Class DatasetReducer

java.lang.Object
io.openlineage.client.dataset.partition.DatasetReducer

public class DatasetReducer extends Object
Class responsible for reducing datasets.

Two datasets can be reduced if they have a common trimmed name and same facets. A logic used to trim dataset name is defined in the DatasetConfig via collection of dataset trimmers. A default collection of trimmers can be altered with extraTrimmers or disabledTrimmers settings.

A reduce operation returns a single dataset with a trimmed name of the reduced datasets and all the facets of the reduced datasets. Additionally, a returned dataset is enriched with a subset definition facet containing non-trimmed dataset names of all the datasets that were reduced.
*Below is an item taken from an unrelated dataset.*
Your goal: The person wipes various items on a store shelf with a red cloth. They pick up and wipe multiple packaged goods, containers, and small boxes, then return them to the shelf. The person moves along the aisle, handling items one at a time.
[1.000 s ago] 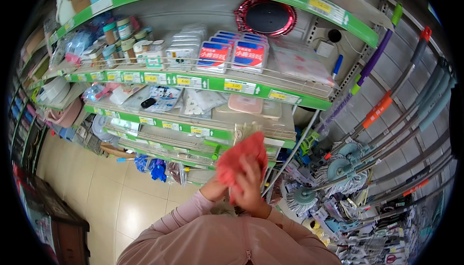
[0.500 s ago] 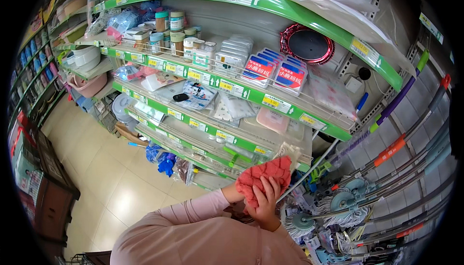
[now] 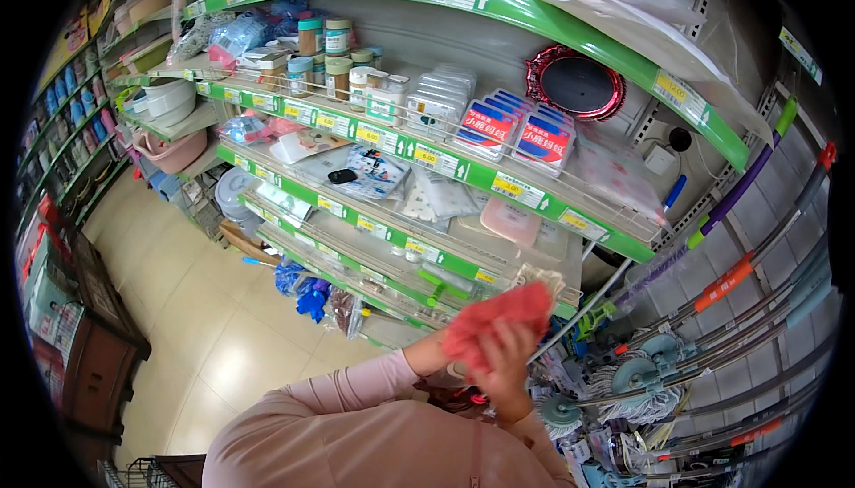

Reduce on a single dataset, with dataset name that can't be trimmed, results in an unmodified dataset. Reduce on a single dataset, with dataset name that can be trimmed, returns a dataset with a trimmed name and locations' based subset definition facet with a non-trimmed name of a dataset.

  • Constructor Details

  • Method Details

    • reduceInputs

      public List<OpenLineage.InputDataset> reduceInputs(List<OpenLineage.InputDataset> datasets)
      Given a list of input datasets, returns a new list of input datasets after applying partition detection and merging rules.
      Parameters:
      datasets - list of input datasets
      Returns:
      list of reduced input datasets
    • reduceOutputs

      public List<OpenLineage.OutputDataset> reduceOutputs(List<OpenLineage.OutputDataset> datasets)
      Given a list of output datasets, returns a new list of output datasets after applying partition detection and merging rules.
      Parameters:
      datasets - list of output datasets
      Returns:
      list of reduced output datasets